The National League race is, sadly, more straightforward, as the Mets and Braves play a three-banger starting Tuesday night; the angry remnants of a hurricane have added an ominous “weather permitting” to that. If the Mets win two of those three games, they will clinch a place and ruin the whole grift, given that they'll be three games up with three left and will hold the tiebreaker against the Braves, the ill-bred honeybadgers. In that case, it doesn't matter what the Diamondbacks do except remind people that they got to last year's World Series with an even more sorry-ass 84-78 record.
If the deities that are currently too busy ignoring important things like peace, justice, empathy, kindness, and the solar incineration of all future owners' meetings to pay attention to baseball decide to get involved, there is also a way forward to a chaos scenario here. For that, we’d need the Braves to win at least two of the three games against New York and two of the next three against the Royals. We’d simultaneously need the Mets to lose two of the final three games against Milwaukee, and the Diamondbacks to take two games from their final five against the witness protection cult known as the Giants and then the Padres (they already spent one of their losses last night).

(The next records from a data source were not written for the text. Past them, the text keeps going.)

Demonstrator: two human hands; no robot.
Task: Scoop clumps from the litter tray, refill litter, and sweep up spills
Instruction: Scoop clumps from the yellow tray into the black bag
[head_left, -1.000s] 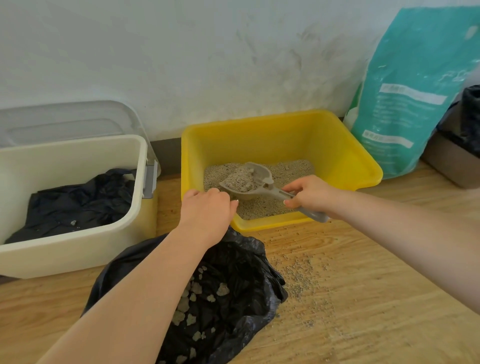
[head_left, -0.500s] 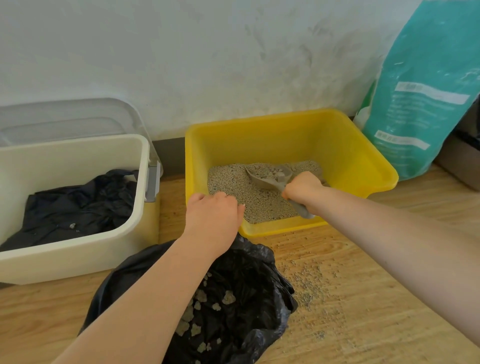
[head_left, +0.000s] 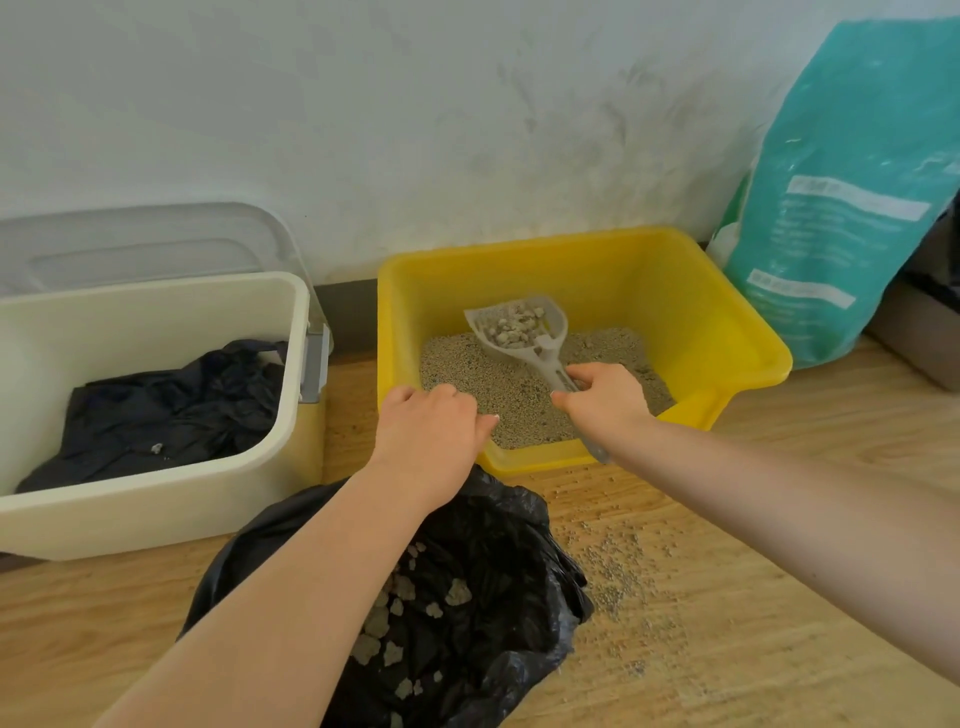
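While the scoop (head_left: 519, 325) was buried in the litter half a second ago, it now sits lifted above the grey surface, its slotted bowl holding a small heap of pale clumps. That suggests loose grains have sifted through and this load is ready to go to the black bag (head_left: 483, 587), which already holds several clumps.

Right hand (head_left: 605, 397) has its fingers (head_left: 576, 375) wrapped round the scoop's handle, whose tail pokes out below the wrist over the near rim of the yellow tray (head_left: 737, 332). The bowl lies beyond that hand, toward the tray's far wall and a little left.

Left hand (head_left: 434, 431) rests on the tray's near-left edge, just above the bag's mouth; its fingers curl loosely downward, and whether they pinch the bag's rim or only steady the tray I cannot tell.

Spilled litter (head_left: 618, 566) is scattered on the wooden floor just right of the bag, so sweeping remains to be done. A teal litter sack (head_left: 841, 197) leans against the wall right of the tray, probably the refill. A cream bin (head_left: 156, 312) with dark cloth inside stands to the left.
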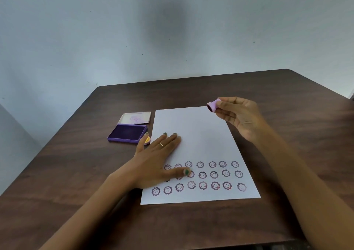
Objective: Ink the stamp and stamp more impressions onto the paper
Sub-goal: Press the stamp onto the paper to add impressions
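Note:
A white sheet of paper (195,134) lies on the dark wooden table, with three rows of purple smiley-flower impressions (212,175) across its near part. My left hand (159,159) rests flat on the paper's left side, fingers spread, covering a few impressions. My right hand (239,117) is raised above the paper's far right corner, pinching a small pink-lilac stamp (213,105) with its dark inked face turned to the left. An open purple ink pad (127,133) sits left of the paper, its lid (135,118) folded back behind it.
A small yellow and pink round object (147,140) lies between the ink pad and my left hand, partly hidden by my little finger. The brown table (298,127) meets a pale blue-grey wall at the far side. Its near edge shows at the bottom right.

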Motion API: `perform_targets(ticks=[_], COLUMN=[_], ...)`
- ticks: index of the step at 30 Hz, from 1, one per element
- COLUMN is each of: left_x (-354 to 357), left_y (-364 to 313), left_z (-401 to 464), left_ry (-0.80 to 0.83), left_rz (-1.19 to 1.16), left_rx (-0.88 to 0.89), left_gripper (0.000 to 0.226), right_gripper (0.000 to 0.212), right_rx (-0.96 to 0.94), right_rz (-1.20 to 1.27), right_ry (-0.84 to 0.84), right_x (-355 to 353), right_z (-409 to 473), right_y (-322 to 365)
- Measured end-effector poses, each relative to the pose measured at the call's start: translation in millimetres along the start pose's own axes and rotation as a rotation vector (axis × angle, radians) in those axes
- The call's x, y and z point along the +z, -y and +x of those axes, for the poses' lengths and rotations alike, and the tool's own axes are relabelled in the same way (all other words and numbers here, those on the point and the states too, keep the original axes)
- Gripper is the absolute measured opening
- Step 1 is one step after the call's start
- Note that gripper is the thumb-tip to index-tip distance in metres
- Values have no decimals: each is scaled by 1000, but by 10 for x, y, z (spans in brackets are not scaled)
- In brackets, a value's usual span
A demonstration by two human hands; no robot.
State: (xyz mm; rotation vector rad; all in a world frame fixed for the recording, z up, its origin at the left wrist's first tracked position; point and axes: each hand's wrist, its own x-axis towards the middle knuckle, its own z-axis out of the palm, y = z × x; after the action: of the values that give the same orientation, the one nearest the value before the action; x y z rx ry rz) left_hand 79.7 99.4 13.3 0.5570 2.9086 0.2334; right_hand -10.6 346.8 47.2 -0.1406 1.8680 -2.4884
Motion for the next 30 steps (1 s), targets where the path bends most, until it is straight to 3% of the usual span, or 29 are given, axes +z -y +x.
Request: perform_targets(ticks=[6,14,30], left_x=[-70,16,47], left_y=[-146,-123,-108], left_z=[104,204,196], left_ry=[-33,-10,-37], left_rz=[-79,-94,-108], left_rx=[45,56,62], left_gripper=[95,97,96], right_gripper=[34,19,25], right_rx=[-109,-221,-299], right_rz=[-205,-401,-651], right_ry=[84,86,210], right_x=[-118,-448,-455], right_z=[-281,-690,-774], right_y=[84,15,-99])
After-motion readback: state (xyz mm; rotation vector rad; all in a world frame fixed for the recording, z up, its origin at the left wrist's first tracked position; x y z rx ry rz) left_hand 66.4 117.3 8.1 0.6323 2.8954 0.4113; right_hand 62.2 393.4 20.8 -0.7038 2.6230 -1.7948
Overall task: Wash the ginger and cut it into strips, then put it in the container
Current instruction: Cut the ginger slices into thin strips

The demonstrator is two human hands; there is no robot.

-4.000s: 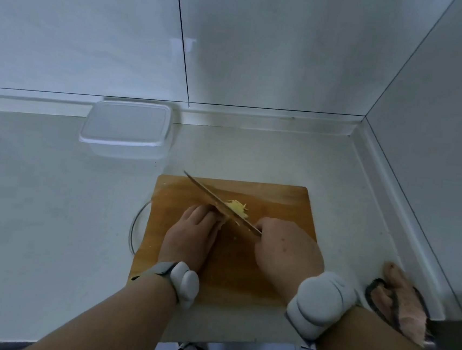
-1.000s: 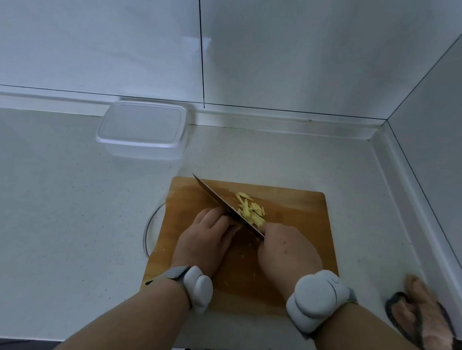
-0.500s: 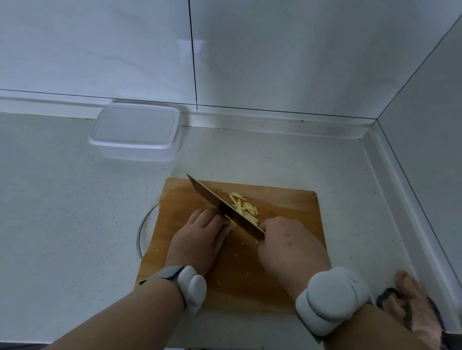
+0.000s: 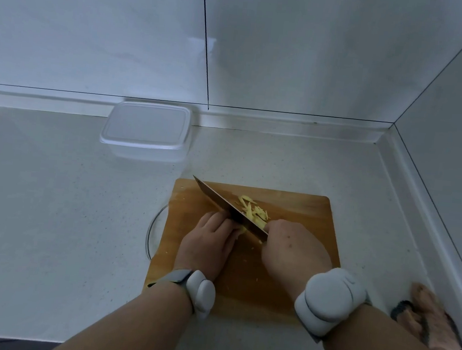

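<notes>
A pale speckled countertop [image 4: 51, 214] fills the lower view, running back to a white tiled wall [image 4: 96, 35] and a second wall [image 4: 454, 126] that closes the corner. The wooden cutting board [image 4: 291, 209] lies on the counter and serves as the landmark here. Beyond the board's far left corner, well apart from it and close to the back wall, stands a clear plastic container [image 4: 145, 131] with its lid on. A curved clear rim [image 4: 152, 229] shows from under the board's left edge; what it belongs to cannot be told. Off the board's right side, near the counter's front edge, lies a pinkish-brown cloth-like item [image 4: 433, 321], partly cut off by the frame.

Over the board's near half, both forearms reach in, each with a white wrist device [image 4: 327, 302]. The right hand [image 4: 293, 248] has its fingers curled round the handle of a knife [image 4: 226, 208], whose blade slants toward the board's far left corner. The left hand [image 4: 209, 240] rests on the board left of the blade, fingers bent and knuckles against it, pressing down on a small uncut ginger piece [image 4: 243, 229], mostly hidden. Cut ginger strips [image 4: 252, 209] lie in a loose pile on the board's far half, just right of the blade. Tiny yellow scraps dot the wood near the hands.
</notes>
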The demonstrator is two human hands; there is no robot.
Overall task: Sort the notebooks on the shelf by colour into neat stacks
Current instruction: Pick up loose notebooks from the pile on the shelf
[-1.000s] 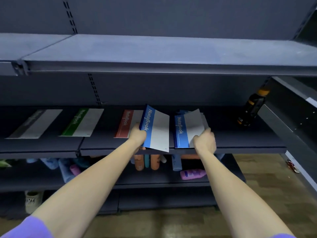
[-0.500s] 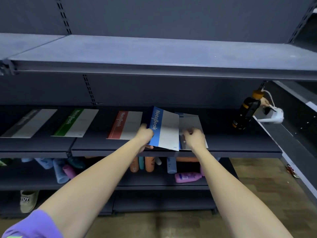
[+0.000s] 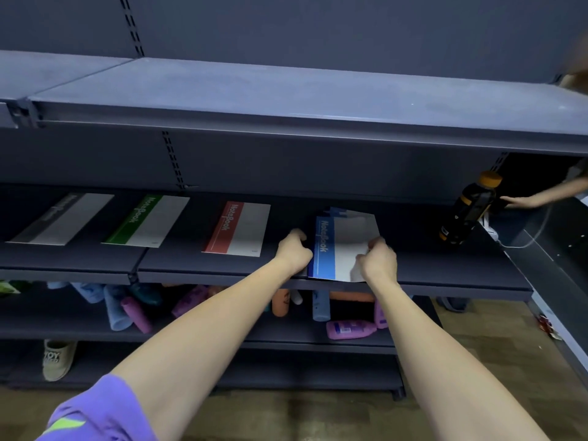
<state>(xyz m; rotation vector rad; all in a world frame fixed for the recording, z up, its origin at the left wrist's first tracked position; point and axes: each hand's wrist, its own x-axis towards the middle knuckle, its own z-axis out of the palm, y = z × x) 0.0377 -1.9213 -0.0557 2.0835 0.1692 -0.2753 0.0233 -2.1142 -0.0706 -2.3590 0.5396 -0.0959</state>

But even that is more than we need. We actually don't need the season to end in ties nearly as much as we need everyone to be tied after Saturday. It helps that most of the remaining 34 games are being played at roughly the same time—in the case of the Mets v. Braves, basic principles of reality dictate this—and whether you are a multiscreen nerdburger or an old-timey highlights-from-other-games type, this right here is the reason everyone plays the other 2,396 games.
Think of it: what could be better than Sunday afternoon, when all 15 games will start at exactly the same time, at Comerica Park, with the Tigers needing to win and sending out their best pitcher, Tarik Skubal, against a White Sox team trying to sneak out onto the team bus after four innings. Think, further, of once-disgraced Tigers manager A.J. Hinch closing the game with brand new megaprospect Jackson Jobe—all while, at the same time, the Mariners, who also need the game, send Logan Gilbert to face the clinically depressed A's. All that will be happening while the Braves and Royals face each other in a loser-goes-home game. Then throw in the Twins playing a rest-the-good-players Orioles team and the reeling Mets (they have to reel for this to work, after all) playing the annoyingly competent Brewers? What's the NFL bringing you against all this, Bengals-Panthers followed by Browns-Raiders? Hell, the WNBA might not even have Caitlin Clark in a jaunty eyepatch by then.
Anyway, you all have your own visions of a desirable afterlife, and we have ours. In a world that has spat up Mark Robinson as the new face of an election year, this is our nirvana—to celebrate Holy Week in all its absurdity, if only to prepare ourselves for the apocalypse of shithousery that comes next.